Die Frage, ob die beiden einen Lieblingsaffen haben, verneinen sie lachend: "Aus wissenschaftlicher Sicht sollte man natürlich keine Präferenzen haben. Je mehr Zeit man mit den Tieren verbringt, desto mehr liebenswerte Eigenschaften findet man bei jedem Individuum. Es werden also alle Affen irgendwann zu unseren Lieblingsaffen", verrät Roy Hammer mit einem Augenzwinkern. 

Ein männlicher Forscher und eine weibliche Forscherin in einem grünen Wald. 2 Meter vor ihnen sitzt ein verwirrt dreinblickender Japanmakak auf dem Boden.
Lena Pflüger und Roy Hammer beobachten Pauli, ein ehemaliges Alpha-Männchen. Der größte Unterschied zu ihren freilebenden Verwandten ist, dass die Makaken am Affenberg an den Menschen gewöhnt sind. © Carl Liebegall

Rudolphina Roadtrip zum Affenberg Landskron

Bernard Wallner ist assozierter Professur für Comparative Anthropology am Department für Verhaltens- und Kognitionsbiologie der Universität Wien und Leiter der Außenstelle Affenberg Landskron. Neben Forschungsaufenthalten unter anderem in Tel Aviv und North Carolina und Chicago forschte er an den Berberaffen am Affenberg Salem und in Gibraltar bevor er sich den Japanmakaken am Affenberg Landskron widmete.

Das Hauptinteresse seiner Forschung ist die Verbindung von Verhalten, Endokrinologie und Genetik, nicht nur in Primaten, sondern auch bei Meerschweinchen und Menschen.

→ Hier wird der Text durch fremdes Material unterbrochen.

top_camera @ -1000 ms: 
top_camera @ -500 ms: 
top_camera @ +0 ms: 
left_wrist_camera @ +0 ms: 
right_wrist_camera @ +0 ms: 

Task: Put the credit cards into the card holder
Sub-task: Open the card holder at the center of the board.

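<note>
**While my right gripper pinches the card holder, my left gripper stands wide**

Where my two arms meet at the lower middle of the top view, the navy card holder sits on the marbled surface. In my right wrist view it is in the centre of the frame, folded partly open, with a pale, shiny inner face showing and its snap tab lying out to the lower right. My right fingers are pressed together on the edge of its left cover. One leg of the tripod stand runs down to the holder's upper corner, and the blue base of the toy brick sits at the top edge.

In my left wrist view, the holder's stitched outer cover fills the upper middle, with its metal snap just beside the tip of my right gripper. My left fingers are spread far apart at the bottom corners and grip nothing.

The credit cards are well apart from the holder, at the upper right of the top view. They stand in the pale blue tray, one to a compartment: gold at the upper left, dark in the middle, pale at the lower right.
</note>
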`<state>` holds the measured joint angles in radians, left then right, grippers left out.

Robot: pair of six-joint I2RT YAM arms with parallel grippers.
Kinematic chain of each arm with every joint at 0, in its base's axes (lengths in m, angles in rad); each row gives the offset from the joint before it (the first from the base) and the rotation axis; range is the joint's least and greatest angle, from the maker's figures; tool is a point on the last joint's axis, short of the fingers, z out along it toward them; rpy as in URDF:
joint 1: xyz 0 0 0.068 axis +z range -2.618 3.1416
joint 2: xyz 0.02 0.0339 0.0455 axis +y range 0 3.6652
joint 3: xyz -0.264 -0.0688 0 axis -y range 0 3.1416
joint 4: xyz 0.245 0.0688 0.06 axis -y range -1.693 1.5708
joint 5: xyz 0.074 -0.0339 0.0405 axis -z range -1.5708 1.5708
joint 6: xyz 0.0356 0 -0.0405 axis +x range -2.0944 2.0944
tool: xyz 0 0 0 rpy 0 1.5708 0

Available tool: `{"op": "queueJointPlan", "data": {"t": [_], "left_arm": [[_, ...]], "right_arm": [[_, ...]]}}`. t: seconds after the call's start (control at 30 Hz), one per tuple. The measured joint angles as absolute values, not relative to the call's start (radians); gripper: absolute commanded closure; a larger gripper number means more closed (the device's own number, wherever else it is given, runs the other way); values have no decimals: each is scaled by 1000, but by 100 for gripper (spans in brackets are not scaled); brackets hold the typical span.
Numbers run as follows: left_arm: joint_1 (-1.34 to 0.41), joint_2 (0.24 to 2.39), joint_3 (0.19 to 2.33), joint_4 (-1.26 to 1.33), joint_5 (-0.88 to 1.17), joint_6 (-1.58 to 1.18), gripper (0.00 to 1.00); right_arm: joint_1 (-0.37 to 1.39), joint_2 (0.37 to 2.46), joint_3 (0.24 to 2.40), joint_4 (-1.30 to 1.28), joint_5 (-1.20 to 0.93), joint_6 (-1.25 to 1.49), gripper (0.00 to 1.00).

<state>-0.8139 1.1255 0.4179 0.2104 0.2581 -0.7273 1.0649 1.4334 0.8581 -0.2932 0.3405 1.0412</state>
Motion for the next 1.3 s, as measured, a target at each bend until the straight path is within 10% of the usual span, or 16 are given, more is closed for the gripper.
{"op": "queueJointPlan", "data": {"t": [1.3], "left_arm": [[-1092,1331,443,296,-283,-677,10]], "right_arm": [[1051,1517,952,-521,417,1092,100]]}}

Er untersucht, wie sich bestimmte Verhaltensmerkmale durch individuelle Unterschiede im Hormonhaushalt und in der Genetik niederschlagen. 

Lena Pflüger ist Senior Scientist am Department für Verhaltens- und Kognitionsbiologie der Universität Wien und wissenschaftliche Leiterin des Affenbergs Landskron, wo sie auch das Labor zur Probenanalyse vor Ort aufgebaut hat. 2022-2023 war sie für einen Forschungsaufenthalt in Japan in Kooperation mit der Universität Kyoto.

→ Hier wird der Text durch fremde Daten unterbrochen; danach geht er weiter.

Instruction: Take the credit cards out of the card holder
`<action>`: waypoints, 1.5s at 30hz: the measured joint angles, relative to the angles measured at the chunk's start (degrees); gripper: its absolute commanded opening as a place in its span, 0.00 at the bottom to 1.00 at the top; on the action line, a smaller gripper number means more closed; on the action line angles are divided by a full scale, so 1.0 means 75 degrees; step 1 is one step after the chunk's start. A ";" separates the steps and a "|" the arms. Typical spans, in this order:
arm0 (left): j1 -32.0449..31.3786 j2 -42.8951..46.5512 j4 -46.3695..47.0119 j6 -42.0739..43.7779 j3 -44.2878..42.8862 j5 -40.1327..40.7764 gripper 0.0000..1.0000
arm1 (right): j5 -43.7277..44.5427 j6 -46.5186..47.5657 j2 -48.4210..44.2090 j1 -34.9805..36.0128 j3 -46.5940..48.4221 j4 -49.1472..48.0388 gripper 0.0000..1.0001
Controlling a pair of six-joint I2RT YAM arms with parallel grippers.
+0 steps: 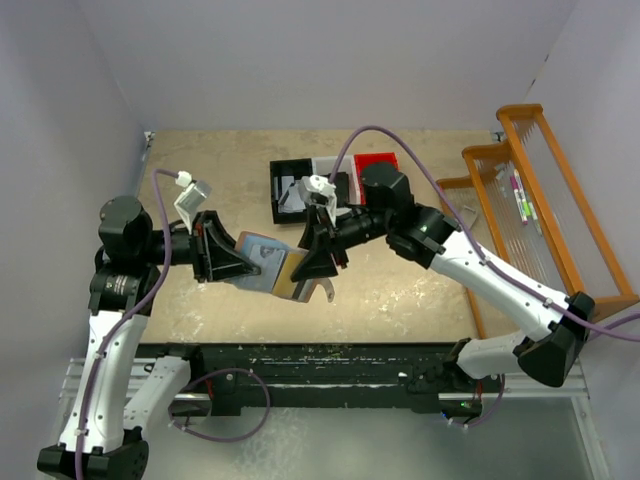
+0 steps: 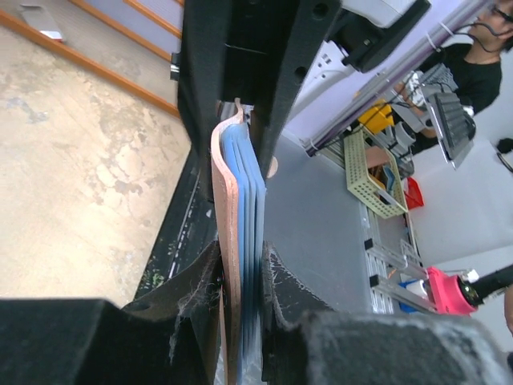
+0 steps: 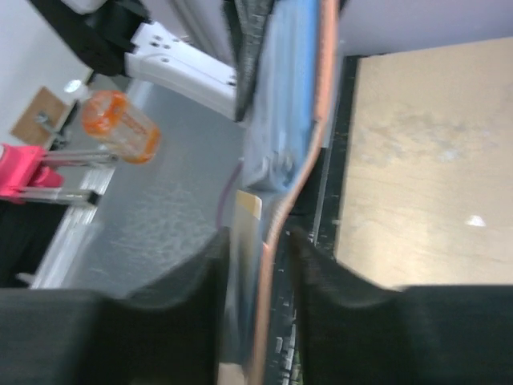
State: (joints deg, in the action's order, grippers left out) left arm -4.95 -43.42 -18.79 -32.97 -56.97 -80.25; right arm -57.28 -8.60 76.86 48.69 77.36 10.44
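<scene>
With left fingers clamped on holder at 9 o'clock end, pinch only card with right fingers, slightly parted astride 3 o'clock end, grip unclear.

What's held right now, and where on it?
The card holder, opened, off the table. The left gripper pinches one end; the right gripper straddles the opposite end, grip unclear.

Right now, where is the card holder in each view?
Top external: card holder, centre.
Left wrist: card holder, centre, edge-on.
Right wrist: card holder, top centre, edge-on.
Shared landmark: tan table, left side in left wrist, right side in right wrist.
</scene>
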 measured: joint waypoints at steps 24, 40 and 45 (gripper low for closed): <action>0.0003 -0.0901 -0.0866 0.0589 -0.0460 0.2008 0.03 | 0.3620 -0.3928 -0.2256 -0.1026 -0.1821 -0.3500 0.63; 0.0006 -0.1096 -0.0006 -0.0154 -0.0443 0.1967 0.04 | 0.3104 -0.5295 -0.0682 -0.0460 -0.2384 -0.4838 0.55; 0.0006 -0.1096 0.0090 -0.0323 -0.0440 0.1915 0.05 | 0.3104 -0.5461 -0.0507 -0.0373 -0.2393 -0.5109 0.47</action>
State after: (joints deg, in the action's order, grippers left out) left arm -4.91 -51.64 -18.11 -35.40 -60.27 -65.89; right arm -34.00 -49.56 73.06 45.89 59.42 -27.88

Seit 2011 forscht sie an den Japanmakaken, zuerst im Zuge ihrer Dissertation, dann als Senior Scientist am Affenberg Landskron. Sie ist Spezialistin für die molekularbiologische Analyse von Hormonen und DNA aus Kot- und Speichelproben der Primaten und entwickelt neue Methoden zur nicht-invasiven Probeentnahme.

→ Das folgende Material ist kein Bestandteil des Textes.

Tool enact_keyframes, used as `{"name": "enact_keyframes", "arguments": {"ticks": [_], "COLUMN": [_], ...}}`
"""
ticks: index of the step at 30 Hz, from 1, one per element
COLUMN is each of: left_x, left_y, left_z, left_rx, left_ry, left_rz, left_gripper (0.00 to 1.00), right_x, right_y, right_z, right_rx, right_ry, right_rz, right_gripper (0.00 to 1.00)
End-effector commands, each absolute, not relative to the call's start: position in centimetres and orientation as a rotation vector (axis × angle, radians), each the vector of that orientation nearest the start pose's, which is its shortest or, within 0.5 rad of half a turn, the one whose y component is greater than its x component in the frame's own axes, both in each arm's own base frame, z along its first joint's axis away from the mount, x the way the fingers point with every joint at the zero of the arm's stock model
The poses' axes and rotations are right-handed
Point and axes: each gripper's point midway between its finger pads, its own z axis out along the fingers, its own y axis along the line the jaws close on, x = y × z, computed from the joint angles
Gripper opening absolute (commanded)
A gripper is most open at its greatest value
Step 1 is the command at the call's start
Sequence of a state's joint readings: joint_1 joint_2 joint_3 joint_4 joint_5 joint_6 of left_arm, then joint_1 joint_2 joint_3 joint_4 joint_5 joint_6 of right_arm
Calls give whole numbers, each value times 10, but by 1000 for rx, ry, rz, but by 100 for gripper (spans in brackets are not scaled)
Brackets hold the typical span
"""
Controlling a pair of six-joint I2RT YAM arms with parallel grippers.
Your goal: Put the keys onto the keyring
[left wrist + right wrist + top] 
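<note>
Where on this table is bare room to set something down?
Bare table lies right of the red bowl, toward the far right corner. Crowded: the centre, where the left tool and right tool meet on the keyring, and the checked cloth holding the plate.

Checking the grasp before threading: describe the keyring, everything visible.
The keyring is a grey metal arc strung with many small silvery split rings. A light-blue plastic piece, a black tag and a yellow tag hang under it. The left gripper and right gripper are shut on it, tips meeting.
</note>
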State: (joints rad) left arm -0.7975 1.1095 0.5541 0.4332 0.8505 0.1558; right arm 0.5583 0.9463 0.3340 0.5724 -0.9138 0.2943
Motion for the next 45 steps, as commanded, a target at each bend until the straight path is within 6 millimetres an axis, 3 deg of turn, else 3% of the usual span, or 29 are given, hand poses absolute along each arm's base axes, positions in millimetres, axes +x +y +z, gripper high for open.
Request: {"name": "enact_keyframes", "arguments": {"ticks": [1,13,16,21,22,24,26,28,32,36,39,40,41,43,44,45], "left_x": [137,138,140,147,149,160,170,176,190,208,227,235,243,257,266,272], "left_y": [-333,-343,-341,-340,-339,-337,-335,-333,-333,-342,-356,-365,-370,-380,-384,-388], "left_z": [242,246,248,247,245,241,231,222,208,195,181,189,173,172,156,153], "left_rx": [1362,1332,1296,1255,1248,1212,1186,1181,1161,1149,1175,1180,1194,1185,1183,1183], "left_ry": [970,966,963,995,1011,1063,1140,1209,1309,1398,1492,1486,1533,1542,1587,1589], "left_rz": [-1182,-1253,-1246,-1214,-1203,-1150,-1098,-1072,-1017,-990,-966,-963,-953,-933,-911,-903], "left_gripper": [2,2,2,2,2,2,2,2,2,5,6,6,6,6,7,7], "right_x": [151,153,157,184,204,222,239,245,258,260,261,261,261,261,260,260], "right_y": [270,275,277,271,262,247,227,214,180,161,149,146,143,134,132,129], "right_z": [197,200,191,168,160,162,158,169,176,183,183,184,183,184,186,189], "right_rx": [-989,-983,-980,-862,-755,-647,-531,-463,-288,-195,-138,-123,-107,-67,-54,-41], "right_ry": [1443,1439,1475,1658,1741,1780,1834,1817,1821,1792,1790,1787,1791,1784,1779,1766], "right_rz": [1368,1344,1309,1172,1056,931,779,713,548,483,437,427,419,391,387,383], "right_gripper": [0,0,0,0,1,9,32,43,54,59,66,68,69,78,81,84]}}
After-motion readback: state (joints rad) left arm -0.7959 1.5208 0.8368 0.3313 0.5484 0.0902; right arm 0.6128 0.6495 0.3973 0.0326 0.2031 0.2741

Roy Hammer ist PhD Kandidat am Department für Verhaltens- und Kognitionsbiologie der Universität Wien unter der Betreuung von Lena Pflüger und Bernard Wallner. Er erforscht die Gruppendynamik der Japanmakaken am Affenberg Landskron mit besonderem Augenmerk auf Netzwerkanalyse der sozialen Interaktionen der Gruppe.